An article adapted from @sairahul1 argues that most people use Claude in the least durable way possible: they ask a random question, get a solid answer, feel smarter for a moment, and forget it soon after. The problem, the piece says, is not the quality of the response. It is the lack of structure. To fix that, the article breaks effective learning into 4 core needs—path, testing, compression, and feedback—and maps them into 6 prompts that turn Claude into a teacher, examiner, and study partner.
A five-level ladder to stop learners from skipping the basics
The first prompt creates a learning ladder. The article says many people stall because they jump into advanced material before they have a stable base. This prompt asks Claude to divide any subject into 5 difficulty levels, moving from complete beginner to skilled practitioner. Each level includes what the learner should understand, what competence looks like, the key concepts to focus on, a milestone, a practical exercise, common mistakes, and a self-check before moving up. That makes progress visible. It also gives learners a clear sense of where they stand.
A 20-hour plan built around the most useful 20%
The second prompt is designed for fast, focused study. Instead of trying to cover everything, it asks Claude to identify the critical 20% of concepts or skills that produce most of the practical results, then turn that into a 10-part plan with 2 hours per unit.
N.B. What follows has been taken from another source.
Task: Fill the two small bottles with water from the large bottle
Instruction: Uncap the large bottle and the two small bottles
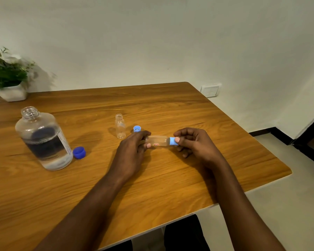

Each unit includes a main goal, key ideas, a practical exercise or small project, a recommended resource, expected outcomes, and review questions. A final project is added at the end to show whether the topic can be used in real situations. The article frames this as a way to avoid getting buried in low-priority material.
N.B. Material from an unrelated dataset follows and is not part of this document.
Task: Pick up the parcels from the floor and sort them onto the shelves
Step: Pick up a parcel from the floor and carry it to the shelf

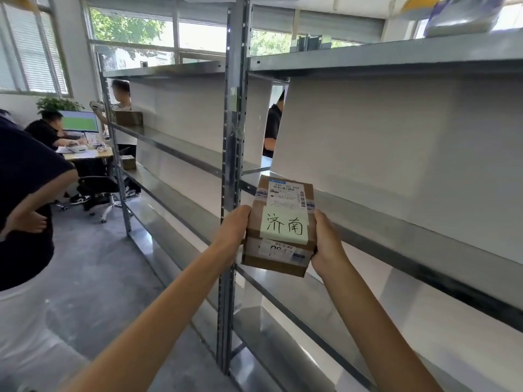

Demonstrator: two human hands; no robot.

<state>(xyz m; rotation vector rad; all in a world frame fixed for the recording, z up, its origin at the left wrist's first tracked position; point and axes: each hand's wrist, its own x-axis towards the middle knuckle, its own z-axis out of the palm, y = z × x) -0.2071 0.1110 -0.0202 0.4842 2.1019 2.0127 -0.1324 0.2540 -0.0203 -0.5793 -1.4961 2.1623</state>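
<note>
Grey metal shelves (396, 239) fill the room and are seen mostly bare, so the sorting is judged barely begun. One taped cardboard parcel (280, 226), bearing a handwritten note, is held up just in front of the upright post (233, 154), clamped between the left hand (233, 226) and the right hand (328, 241), fingers closed against its sides. Its placing is not yet done; two small boxes (128, 118) are seen far left of the post.

Head view, down toward shelves (396, 63)
</note>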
Question-by-question testing to expose what the learner does not know
The third prompt shifts Claude into examiner mode. The article draws a sharp line here: passive reading can feel productive, but active recall reveals the truth. Claude is instructed to ask 10 questions, one at a time, with difficulty rising from beginner to expert level. After each answer, it gives a score, points out what was correct, identifies the exact weakness, and explains only the missing part in simple language. If the answer is weak, Claude should ask a follow-up before moving on. It is a strict format. That is the point.
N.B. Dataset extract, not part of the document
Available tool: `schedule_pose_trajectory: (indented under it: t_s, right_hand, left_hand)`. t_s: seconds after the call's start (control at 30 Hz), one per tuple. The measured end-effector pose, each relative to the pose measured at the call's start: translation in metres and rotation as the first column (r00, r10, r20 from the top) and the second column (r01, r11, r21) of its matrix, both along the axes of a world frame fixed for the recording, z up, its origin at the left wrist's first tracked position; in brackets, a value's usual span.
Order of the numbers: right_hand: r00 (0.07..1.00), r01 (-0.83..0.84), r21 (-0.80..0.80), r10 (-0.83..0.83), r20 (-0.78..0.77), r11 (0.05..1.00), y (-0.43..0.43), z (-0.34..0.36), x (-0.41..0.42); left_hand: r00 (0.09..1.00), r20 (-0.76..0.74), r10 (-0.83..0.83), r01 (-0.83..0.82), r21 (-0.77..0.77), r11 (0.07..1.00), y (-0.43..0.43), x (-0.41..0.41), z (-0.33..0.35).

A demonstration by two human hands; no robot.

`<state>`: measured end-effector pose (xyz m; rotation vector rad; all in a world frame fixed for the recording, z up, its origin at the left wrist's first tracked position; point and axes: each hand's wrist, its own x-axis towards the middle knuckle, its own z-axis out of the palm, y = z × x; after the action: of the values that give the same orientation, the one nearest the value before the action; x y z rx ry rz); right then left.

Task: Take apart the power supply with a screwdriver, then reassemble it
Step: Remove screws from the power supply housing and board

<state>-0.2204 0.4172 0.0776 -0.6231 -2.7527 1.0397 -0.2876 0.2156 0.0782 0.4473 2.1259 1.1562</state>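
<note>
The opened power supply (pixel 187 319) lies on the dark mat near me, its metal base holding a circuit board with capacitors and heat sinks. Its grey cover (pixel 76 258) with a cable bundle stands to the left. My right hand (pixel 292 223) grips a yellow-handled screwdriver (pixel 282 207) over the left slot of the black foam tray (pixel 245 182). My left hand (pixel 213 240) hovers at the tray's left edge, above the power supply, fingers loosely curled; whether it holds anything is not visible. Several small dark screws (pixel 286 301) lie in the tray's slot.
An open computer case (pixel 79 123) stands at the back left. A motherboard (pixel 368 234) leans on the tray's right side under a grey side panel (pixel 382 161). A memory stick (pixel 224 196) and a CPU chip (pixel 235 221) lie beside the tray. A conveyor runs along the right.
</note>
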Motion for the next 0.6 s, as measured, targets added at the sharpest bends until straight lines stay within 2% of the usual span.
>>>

A one-page sheet for a five-minute review
The fourth prompt focuses on compression. It asks Claude to reduce any topic to a one-page cheat sheet that can be reviewed in 5 minutes. The sheet includes a simple definition, key rules or formulas, bullet-point explanations, examples, common mistakes, a quick checklist, and 5 rapid-fire questions to test memory. The article presents this as a practical tool for situations like exams, meetings, interviews, or any task where the learner needs a short refresh instead of rereading full notes.
Pick five high-leverage resources, then use a Feynman loop
The fifth prompt is about filtering noise. According to the article, many learners spend too much time collecting material and too little time actually studying. This prompt tells Claude to select 5 high-leverage resources—books, videos, courses, websites, newsletters, communities, or experts—explain why each is worth using, rank them, and build a 7-day study path from those choices alone. The sixth prompt applies the Feynman method. Claude explains a topic as if speaking to a 12-year-old, the learner restates it, and Claude checks the response for gaps, errors, and confusion, reteaching only the missing parts until the explanation becomes simple and accurate.
Not six isolated tricks, but one linked system
The article closes by connecting the prompts into a sequence rather than treating them as separate hacks. Start with the learning ladder to see the full map. Use the 20-hour plan to identify priorities. After each study session, run the question-based test. Compress the material into a cheat sheet. Before starting, narrow resources down to the best five. If any concept still feels weak, use the Feynman loop until the explanation holds. The framework is summarized in a short chain: path → test → compress → repeat. Its core argument is simple as well: AI improves learning not just by answering questions, but by being used to test, condense, and correct understanding.